**PROBLEM DETAILS**
From top to bottom, return the listing exactly as it appears, omitting its images.

>>>

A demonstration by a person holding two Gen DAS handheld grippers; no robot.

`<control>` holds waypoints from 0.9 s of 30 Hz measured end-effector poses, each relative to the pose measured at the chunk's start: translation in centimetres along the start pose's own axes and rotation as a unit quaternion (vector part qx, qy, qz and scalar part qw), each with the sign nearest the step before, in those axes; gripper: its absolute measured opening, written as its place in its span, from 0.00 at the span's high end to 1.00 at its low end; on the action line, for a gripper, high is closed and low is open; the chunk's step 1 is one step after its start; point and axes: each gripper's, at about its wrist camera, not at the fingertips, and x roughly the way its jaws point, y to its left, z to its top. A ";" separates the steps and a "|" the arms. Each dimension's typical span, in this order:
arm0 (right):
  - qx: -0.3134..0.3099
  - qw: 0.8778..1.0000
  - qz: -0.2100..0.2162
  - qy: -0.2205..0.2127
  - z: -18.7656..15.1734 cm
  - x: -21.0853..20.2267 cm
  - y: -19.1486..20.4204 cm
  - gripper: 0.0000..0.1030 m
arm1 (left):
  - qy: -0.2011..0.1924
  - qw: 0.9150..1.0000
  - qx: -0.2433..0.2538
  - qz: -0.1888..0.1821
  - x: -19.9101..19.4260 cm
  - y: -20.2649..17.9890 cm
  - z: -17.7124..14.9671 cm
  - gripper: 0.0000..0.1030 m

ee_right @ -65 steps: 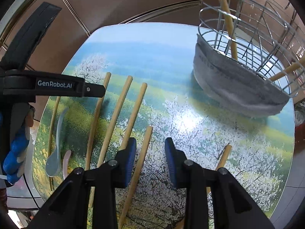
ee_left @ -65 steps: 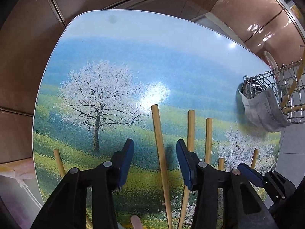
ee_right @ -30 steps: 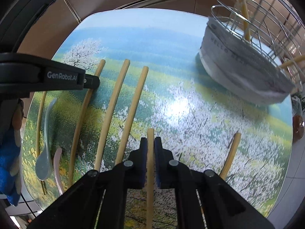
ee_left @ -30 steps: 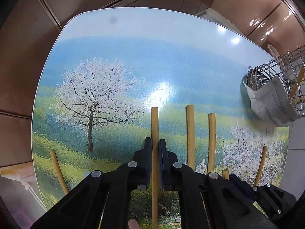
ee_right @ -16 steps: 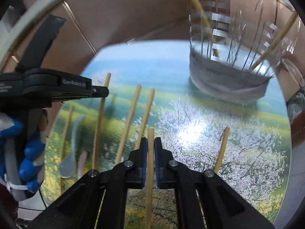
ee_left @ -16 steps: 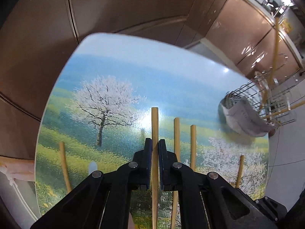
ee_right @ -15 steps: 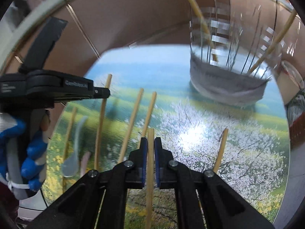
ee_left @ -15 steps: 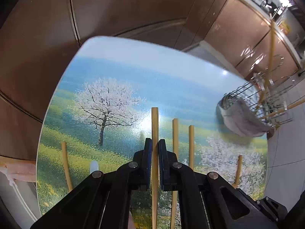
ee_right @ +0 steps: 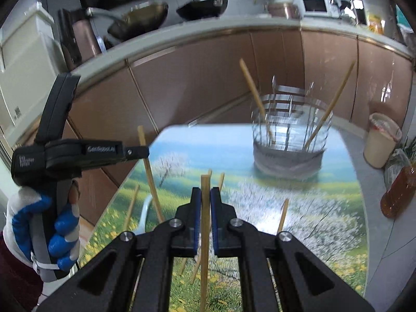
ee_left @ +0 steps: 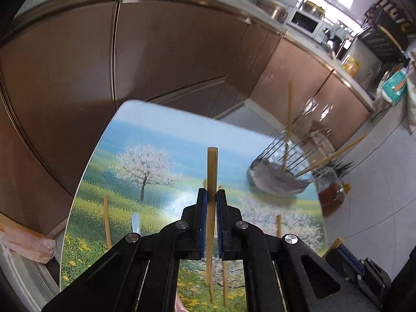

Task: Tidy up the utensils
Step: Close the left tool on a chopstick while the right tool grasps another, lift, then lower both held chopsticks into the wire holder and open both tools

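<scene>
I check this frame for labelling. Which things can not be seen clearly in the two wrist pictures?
- Left wrist view: wire basket smeared by motion blur; its contents are uncertain.
- Left wrist view: right gripper cut by the lower right corner; its jaws are hidden.
- Right wrist view: spoon partly behind the left gripper's chopstick.
- Both views: the lower ends of the held chopsticks run behind the jaws.

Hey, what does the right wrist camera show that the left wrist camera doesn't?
Only the right wrist view shows the gloved hand holding the left tool, the pans on the counter, and a lidded bucket. Only the left wrist view shows the left tool's pads clamping its chopstick head-on. Both show the printed table, the wire basket with chopsticks standing in it, loose chopsticks, and a pale spoon.
</scene>
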 end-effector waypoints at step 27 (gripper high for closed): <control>-0.026 0.977 -0.097 -0.188 22.4 -7.5 -7.5 0.94 | -0.137 0.982 0.089 -0.099 -2.9 -15.0 13.7 0.94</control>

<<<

**OUTPUT OF THE EXERCISE**
A demonstration by a person holding two Gen DAS handheld grippers; no robot.

`<control>` holds waypoints from 0.9 s of 30 Hz measured end-effector poses, each relative to the pose measured at the chunk's start: translation in centimetres along the start pose's own axes and rotation as a unit quaternion (vector part qx, qy, qz and scalar part qw), each with the sign nearest the step before, in those axes; gripper: its absolute measured opening, written as its place in its span, from 0.00 at the span's high end to 1.00 at its low end; on the action line, for a gripper, high is closed and low is open; the chunk's step 1 is one step after its start; point and axes: each gripper's, at about its wrist camera, not at the fingertips, and x roughly the way its jaws point, y to its left, z to its top. A ";" separates the steps and a "|" the arms. Each dimension's typical span, in this order:
arm0 (right):
  - qx: -0.3134..0.3099
  - qw: 0.8778..1.0000
  - qz: -0.2100..0.2162
  - qy: -0.2205..0.2127
  - z: -18.7656..15.1734 cm
  - x: -21.0853..20.2267 cm
  - y: -19.1486..20.4204 cm
  - gripper: 0.0000..0.1030 m
arm1 (left):
  - qy: -0.2011..0.1924
  - qw: 0.9150..1.0000
  - qx: -0.2433..0.2538
  - qz: -0.1888..0.1821
  - x: -19.9101..19.4260 cm
  - y: -20.2649..17.9890 cm
  - z: -17.7124..14.9671 cm
  - gripper: 0.0000..0.1030 m

ee_right @ -65 steps: 
ee_left @ -65 steps: 
ee_right @ -30 steps: 
ee_left @ -30 steps: 
ee_right @ -16 steps: 
ee_left @ -16 steps: 
ee_right @ -15 steps: 
ee_left @ -15 steps: 
ee_right @ +0 steps: 
ee_left @ +0 steps: 

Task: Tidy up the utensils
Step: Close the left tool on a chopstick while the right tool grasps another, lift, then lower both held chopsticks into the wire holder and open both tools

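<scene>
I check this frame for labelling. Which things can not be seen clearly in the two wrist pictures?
- Left wrist view: wire basket smeared by motion blur; its contents are uncertain.
- Left wrist view: right gripper cut by the lower right corner; its jaws are hidden.
- Right wrist view: spoon partly behind the left gripper's chopstick.
- Both views: the lower ends of the held chopsticks run behind the jaws.

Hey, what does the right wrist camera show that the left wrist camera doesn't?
Only the right wrist view shows the gloved hand holding the left tool, the pans on the counter, and a lidded bucket. Only the left wrist view shows the left tool's pads clamping its chopstick head-on. Both show the printed table, the wire basket with chopsticks standing in it, loose chopsticks, and a pale spoon.
</scene>
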 end-effector waypoints at step 27 (gripper high for closed): <control>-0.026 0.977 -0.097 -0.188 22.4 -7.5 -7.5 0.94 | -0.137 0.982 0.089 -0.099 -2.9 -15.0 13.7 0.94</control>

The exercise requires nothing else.